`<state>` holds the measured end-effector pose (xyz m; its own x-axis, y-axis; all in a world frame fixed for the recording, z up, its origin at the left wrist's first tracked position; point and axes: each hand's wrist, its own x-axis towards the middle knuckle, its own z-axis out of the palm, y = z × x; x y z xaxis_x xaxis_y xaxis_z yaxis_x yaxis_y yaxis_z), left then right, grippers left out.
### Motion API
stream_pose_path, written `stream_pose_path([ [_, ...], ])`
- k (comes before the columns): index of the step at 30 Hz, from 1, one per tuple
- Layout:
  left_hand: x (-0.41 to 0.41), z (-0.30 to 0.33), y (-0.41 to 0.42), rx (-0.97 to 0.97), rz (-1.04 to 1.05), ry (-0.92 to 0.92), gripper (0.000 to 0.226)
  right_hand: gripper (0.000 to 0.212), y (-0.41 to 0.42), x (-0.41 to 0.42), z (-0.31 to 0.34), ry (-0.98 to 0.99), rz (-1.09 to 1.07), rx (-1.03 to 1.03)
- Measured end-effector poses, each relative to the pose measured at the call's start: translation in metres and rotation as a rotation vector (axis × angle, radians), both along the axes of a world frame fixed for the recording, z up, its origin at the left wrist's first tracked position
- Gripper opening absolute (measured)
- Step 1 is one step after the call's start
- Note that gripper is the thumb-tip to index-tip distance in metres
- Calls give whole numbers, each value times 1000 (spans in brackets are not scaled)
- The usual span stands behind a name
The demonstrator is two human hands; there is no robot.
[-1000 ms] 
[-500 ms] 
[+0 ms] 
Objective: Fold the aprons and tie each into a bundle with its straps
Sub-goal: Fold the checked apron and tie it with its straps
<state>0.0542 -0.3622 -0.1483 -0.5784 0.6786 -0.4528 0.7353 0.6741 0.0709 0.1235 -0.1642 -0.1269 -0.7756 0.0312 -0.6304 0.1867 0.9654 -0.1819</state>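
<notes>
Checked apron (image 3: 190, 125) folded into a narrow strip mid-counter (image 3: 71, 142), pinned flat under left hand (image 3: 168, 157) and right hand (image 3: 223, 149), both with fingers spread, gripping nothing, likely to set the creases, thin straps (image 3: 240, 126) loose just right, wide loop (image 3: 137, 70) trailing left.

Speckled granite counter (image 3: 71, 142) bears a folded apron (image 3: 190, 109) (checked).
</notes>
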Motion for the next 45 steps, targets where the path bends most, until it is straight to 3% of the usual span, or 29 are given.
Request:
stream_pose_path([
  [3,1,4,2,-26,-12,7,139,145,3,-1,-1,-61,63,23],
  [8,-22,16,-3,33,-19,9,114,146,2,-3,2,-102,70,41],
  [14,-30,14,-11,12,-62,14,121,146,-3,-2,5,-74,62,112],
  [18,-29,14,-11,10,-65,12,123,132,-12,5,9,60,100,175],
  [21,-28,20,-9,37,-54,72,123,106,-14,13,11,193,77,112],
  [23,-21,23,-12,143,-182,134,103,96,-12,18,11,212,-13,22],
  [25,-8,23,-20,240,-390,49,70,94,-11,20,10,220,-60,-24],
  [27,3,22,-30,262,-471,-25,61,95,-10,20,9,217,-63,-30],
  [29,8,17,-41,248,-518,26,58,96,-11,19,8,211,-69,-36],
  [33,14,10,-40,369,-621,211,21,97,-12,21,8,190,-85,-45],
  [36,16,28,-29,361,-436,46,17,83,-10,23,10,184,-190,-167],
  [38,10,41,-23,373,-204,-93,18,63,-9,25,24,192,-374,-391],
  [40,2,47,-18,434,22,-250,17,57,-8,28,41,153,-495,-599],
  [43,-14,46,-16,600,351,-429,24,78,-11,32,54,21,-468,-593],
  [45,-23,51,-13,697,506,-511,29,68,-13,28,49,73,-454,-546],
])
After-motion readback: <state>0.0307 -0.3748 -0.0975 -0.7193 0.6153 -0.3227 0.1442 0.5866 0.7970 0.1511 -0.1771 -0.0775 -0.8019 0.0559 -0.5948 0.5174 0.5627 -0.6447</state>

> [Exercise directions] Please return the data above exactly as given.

> [Output of the task]
`<state>` holds the measured end-effector pose (xyz m; its own x-axis, y-axis; all in a world frame fixed for the recording, z up, its origin at the left wrist's first tracked position; point and axes: each hand's wrist, its own x-axis towards the middle knuckle, its own z-axis out of the palm, y = z × x; x y z xaxis_x xaxis_y xaxis_z yaxis_x yaxis_y yaxis_z), left then right, grippers left out.
### Motion API
stream_pose_path, written `stream_pose_path([ [_, ...], ])`
- k (comes before the columns): index of the step at 30 Hz, from 1, one per tuple
- Layout:
  left_hand: x (-0.41 to 0.41), z (-0.30 to 0.33), y (-0.41 to 0.42), rx (-0.97 to 0.97), rz (-1.04 to 1.05), ry (-0.92 to 0.92), gripper (0.000 to 0.226)
  right_hand: gripper (0.000 to 0.212), y (-0.41 to 0.42), x (-0.41 to 0.42), z (-0.31 to 0.34), ry (-0.98 to 0.99), rz (-1.09 to 1.07), rx (-1.03 to 1.03)
- Measured end-effector poses, each relative to the pose measured at the call's start: translation in metres and rotation as a rotation vector (axis × angle, radians), both along the axes of a world frame fixed for the recording, z up, its origin at the left wrist's first tracked position
- Gripper opening absolute (measured)
- Step 1 is one step after the call's start
- Note that gripper is the thumb-tip to index-tip distance in metres
- Calls give whole numbers, each value times 1000 (spans in brackets are not scaled)
- The usual span stands behind a name
The demonstrator is two human hands; there is no robot.
[-1000 ms] 
[-500 ms] 
[+0 ms] 
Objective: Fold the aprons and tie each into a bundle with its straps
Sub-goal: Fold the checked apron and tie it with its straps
<state>0.0542 -0.3622 -0.1483 -0.5784 0.6786 -0.4528 0.7353 0.6741 0.0709 0.1235 -0.1642 -0.1269 -0.7756 0.0312 -0.6304 0.1867 0.9654 -0.1819</state>
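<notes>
Checked apron (image 3: 190, 125) folded into a narrow strip mid-counter (image 3: 71, 142), pinned flat under left hand (image 3: 168, 157) and right hand (image 3: 223, 149), both with fingers spread, gripping nothing, likely to set the creases, thin straps (image 3: 240, 126) loose just right, wide loop (image 3: 137, 70) trailing left.

Speckled granite counter (image 3: 71, 142) bears a folded apron (image 3: 190, 109) (checked).
</notes>
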Motion for the next 45 steps, targets where the path bends most, until it is straight to 3% of the usual span, or 29 are given.
Request:
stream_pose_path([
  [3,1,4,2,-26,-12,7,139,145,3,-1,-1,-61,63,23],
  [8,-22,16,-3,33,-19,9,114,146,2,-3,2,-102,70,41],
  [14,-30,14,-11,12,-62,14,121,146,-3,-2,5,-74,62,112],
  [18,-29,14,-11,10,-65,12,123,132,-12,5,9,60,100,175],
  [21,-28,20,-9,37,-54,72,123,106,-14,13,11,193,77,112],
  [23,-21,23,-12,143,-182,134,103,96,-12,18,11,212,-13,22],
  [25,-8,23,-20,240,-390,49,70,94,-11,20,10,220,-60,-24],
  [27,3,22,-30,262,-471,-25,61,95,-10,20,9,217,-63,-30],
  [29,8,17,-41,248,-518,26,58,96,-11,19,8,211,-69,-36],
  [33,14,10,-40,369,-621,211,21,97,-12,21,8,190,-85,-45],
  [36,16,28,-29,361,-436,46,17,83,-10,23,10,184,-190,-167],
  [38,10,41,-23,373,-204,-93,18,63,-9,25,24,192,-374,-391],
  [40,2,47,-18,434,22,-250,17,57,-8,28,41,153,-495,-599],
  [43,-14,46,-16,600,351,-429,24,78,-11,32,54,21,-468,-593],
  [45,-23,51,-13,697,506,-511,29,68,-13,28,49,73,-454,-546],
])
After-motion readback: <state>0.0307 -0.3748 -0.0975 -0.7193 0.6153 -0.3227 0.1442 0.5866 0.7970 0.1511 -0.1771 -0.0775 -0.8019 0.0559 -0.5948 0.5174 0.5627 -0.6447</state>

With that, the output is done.